■ TO DO
Reproduce exactly the lines below, from the first through the one containing "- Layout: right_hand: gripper", and nothing more.

■ EXERCISE MATERIAL
____________

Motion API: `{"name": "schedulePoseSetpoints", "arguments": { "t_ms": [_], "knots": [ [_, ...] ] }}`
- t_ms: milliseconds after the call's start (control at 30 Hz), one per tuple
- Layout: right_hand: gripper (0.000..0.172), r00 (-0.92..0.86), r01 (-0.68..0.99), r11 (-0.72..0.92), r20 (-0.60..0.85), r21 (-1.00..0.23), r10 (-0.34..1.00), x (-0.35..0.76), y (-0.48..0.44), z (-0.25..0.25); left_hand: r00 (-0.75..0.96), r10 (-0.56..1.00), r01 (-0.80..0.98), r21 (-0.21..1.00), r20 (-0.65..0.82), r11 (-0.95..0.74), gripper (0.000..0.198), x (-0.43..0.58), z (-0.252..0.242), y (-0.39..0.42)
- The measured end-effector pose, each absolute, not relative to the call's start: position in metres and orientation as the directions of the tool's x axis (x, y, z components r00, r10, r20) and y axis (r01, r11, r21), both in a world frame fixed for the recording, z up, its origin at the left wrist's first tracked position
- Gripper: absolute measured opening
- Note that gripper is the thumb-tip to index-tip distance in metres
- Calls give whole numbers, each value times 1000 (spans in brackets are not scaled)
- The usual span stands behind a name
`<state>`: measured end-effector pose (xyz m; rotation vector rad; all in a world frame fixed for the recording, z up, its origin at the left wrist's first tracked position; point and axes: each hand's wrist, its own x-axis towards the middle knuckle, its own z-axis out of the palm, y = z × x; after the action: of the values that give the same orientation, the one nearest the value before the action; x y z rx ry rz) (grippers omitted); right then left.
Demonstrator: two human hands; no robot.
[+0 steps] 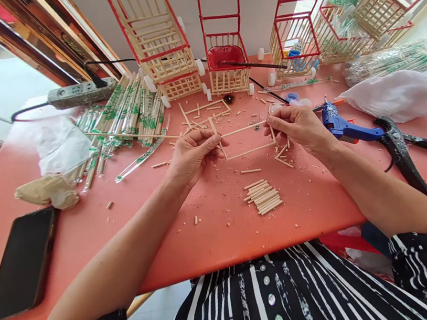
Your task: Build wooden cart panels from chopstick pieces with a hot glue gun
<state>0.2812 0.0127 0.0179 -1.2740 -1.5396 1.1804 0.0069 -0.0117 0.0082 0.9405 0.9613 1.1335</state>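
Between my two hands is a small rectangular frame of thin wooden sticks point(250, 151), held just above the table. My left hand point(195, 153) pinches its left end, where one stick sticks up past the fingers. At the opposite end, my right hand point(296, 126) grips the short side between thumb and fingers. Below the frame lies a pile of short cut sticks point(263, 196), with a single stick point(250, 171) just above it. A blue glue gun point(352, 127) rests to the right of my right hand. Loose stick pieces point(206, 109) lie behind the frame.
Several stick carts with red handles point(221, 18) stand along the back. Wrapped chopsticks point(127, 114), a power strip point(80, 93) and a phone point(21, 264) are at left. Black cutters point(402, 149) and a white plastic bag point(403, 93) lie at right on the red table point(195, 252).
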Motion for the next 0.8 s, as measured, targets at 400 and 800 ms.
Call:
{"name": "schedulePoseSetpoints", "arguments": {
  "t_ms": [400, 800],
  "knots": [
    [42, -189, 255, 48, -1, -966, 982, 275, 9, 20, 75, 987, -226, 961, -144, 157, 22, 8, 10, -14],
    [42, -200, 244, -44, -95, -969, 975, 286, 17, 24, -58, 988, 113, 984, 143, -136, 30, 1, 10, -15]
  ]
}}
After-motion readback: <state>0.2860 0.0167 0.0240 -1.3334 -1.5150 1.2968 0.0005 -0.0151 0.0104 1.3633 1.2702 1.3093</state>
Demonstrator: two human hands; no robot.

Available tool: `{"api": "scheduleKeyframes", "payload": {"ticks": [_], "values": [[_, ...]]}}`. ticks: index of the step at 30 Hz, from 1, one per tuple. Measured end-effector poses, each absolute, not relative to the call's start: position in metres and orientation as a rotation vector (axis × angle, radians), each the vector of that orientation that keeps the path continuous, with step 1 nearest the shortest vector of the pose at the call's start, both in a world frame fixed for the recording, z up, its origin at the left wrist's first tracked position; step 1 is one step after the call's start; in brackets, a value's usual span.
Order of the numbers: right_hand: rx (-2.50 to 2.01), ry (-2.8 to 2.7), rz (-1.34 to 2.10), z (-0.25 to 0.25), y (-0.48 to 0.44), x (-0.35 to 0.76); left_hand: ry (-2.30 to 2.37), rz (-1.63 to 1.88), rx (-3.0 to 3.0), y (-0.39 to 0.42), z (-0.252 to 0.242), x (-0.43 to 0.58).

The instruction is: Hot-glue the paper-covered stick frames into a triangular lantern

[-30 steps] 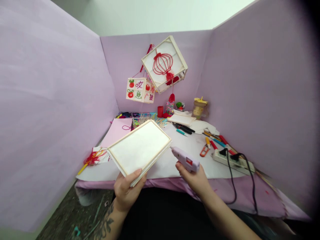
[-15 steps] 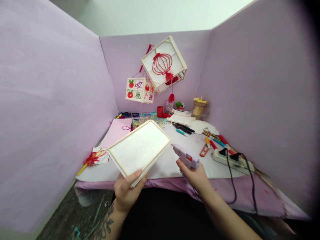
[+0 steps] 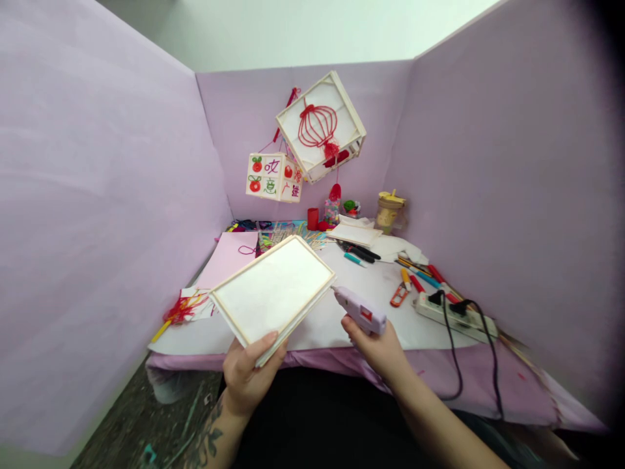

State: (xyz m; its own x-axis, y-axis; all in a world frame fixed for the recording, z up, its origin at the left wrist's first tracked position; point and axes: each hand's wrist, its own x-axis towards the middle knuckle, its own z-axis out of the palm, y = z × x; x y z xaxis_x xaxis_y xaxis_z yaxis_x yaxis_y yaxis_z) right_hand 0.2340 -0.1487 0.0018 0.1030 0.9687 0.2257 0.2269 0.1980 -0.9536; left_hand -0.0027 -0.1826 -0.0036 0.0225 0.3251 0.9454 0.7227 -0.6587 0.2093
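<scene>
While your left hand (image 3: 249, 371) holds the paper frame (image 3: 273, 290) by its near corner, up over the tabletop (image 3: 371, 286), your right hand (image 3: 375, 345) has a closed grip on the glue gun (image 3: 359, 309), tip right beside the frame's right corner. Paper covers the top; no glue shows yet.

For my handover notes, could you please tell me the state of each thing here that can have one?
White paper panel in a pale wooden frame: held up, tilted, by the left hand.
Lilac plastic glue gun: gripped in the right hand, nozzle by the frame's right corner.
White power strip: two black plugs inserted.
White cube lantern with red drawing: hanging, tilted.
</scene>
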Motion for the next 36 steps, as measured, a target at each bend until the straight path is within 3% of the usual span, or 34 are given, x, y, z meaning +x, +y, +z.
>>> {"api": "scheduleKeyframes", "payload": {"ticks": [36], "values": [[-1.280,-1.281,0.828,0.001,-0.147,0.228,-1.133,-1.676,-1.929,-0.183,-0.003,0.000]]}}
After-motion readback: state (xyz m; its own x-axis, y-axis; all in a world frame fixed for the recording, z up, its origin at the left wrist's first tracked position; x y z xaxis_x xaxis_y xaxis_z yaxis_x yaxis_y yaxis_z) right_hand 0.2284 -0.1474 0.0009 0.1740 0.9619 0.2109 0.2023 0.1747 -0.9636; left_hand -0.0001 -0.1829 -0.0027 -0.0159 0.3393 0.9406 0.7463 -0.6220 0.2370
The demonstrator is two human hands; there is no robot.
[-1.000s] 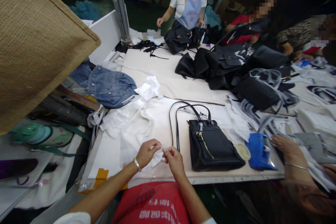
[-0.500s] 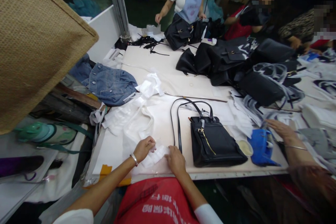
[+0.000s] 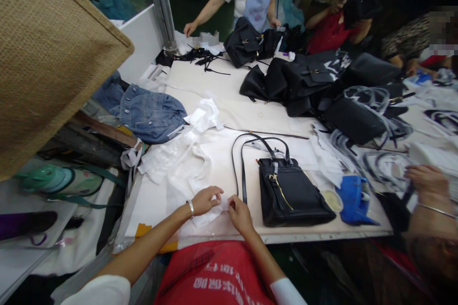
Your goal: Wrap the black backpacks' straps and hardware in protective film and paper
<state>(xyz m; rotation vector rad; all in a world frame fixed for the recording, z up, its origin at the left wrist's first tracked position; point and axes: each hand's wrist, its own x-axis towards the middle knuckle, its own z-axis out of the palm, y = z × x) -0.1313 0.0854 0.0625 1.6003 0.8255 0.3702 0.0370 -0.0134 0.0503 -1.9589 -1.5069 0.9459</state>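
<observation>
Since half a second ago the hands have drawn closer: the left hand (image 3: pixel 204 200) and right hand (image 3: pixel 240 213) now meet over the near edge of the bench (image 3: pixel 153 205). The fingers of each are pinched on the white paper piece (image 3: pixel 224 205) between them. The black handbag (image 3: pixel 291 195) lies just right of the right fingers, unmoved. A co-worker's hand (image 3: pixel 425 178) has shifted farther right

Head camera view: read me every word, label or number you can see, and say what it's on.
Red garment: white characters, upside down here, too blurred to quote.
Blue apron worn opposite: pinkish print, too small to read.
White piece pinched by left hand and right hand: no print visible.
Black handbag: no label seen.
</observation>
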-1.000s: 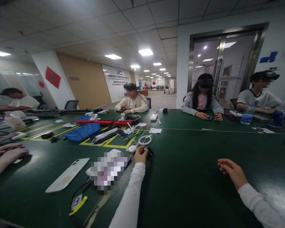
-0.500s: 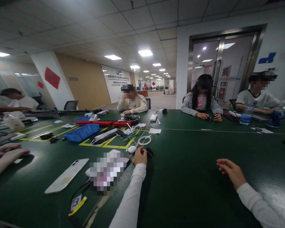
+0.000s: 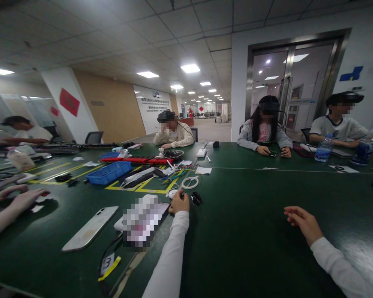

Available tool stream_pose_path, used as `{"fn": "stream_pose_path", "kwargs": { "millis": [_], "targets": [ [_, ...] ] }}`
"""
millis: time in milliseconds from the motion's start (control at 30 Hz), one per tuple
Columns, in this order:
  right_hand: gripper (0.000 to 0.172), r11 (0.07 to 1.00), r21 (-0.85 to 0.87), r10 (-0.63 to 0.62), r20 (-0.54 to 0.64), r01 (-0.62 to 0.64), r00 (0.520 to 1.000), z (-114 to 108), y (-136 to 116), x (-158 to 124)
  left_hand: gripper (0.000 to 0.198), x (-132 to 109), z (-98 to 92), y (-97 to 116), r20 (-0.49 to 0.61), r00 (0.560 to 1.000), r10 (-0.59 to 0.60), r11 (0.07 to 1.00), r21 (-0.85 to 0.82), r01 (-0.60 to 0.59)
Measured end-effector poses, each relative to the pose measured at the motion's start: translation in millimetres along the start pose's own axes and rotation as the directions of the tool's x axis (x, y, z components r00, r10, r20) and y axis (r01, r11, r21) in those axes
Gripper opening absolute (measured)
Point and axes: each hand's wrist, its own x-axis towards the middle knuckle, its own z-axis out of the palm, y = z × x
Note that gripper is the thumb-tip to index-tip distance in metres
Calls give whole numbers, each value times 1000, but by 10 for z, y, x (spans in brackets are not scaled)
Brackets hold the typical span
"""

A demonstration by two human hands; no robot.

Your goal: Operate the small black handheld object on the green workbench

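My left hand is closed, its fingers pinching a small dark piece whose kind I cannot make out. Just right of it, a small black object lies on the green table. A round white object sits against the far side of the same hand. Near its wrist is a phone with a lit, blurred screen. My right hand hovers over the table at the right, fingers loosely bent and somewhat apart, with nothing visible in it.
A white phone and a black cable with a yellow tag lie on the left. Beyond are a blue bin, a coiled white cable and loose wires. Another person's hands work at far left. Several people sit opposite.
My left hand has shifted slightly left, away from the black object, and a small dark piece now shows between its fingers. My right hand has hardly moved.
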Motion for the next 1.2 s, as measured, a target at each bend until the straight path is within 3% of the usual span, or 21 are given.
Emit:
{"fn": "stream_pose_path", "kwargs": {
  "millis": [367,533,700,1200],
  "targets": [
    [38,999,-38,25,8,-24,1000,-16,-107,-47,29,44,23,-36,53,999,-6,999,-46,8],
    [38,999,-29,12,-16,-13,1000,6,-177,-98,27,-31,59,-25,90,991,98,990,-107,-88],
    [38,1000,-17,0,-19,0,1000,42,-295,-185,26,-70,75,-37,63,990,125,988,-98,-119],
    [40,997,-74,32,46,-29,998,-85,-17,-9,31,-108,51,-9,64,998,13,985,-172,-2]
  ]
}}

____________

■ TASK RESPONSE
Motion API: `{"name": "schedulePoseSetpoints", "arguments": { "t_ms": [_], "knots": [ [_, ...] ] }}`
- t_ms: milliseconds after the call's start (control at 30 Hz), one per tuple
- Layout: right_hand: gripper (0.000..0.172), r00 (-0.92..0.86), r01 (-0.68..0.99), r11 (-0.72..0.92), r20 (-0.60..0.85), r21 (-1.00..0.23), r10 (-0.34..1.00), x (-0.35..0.76), y (-0.48..0.44), z (-0.25..0.25); left_hand: r00 (-0.75..0.96), r10 (-0.56..1.00), r01 (-0.80..0.98), r21 (-0.21..1.00), r20 (-0.65..0.82), r11 (-0.95..0.74), gripper (0.000..0.198), x (-0.43..0.58), z (-0.252..0.242), y (-0.39..0.42)

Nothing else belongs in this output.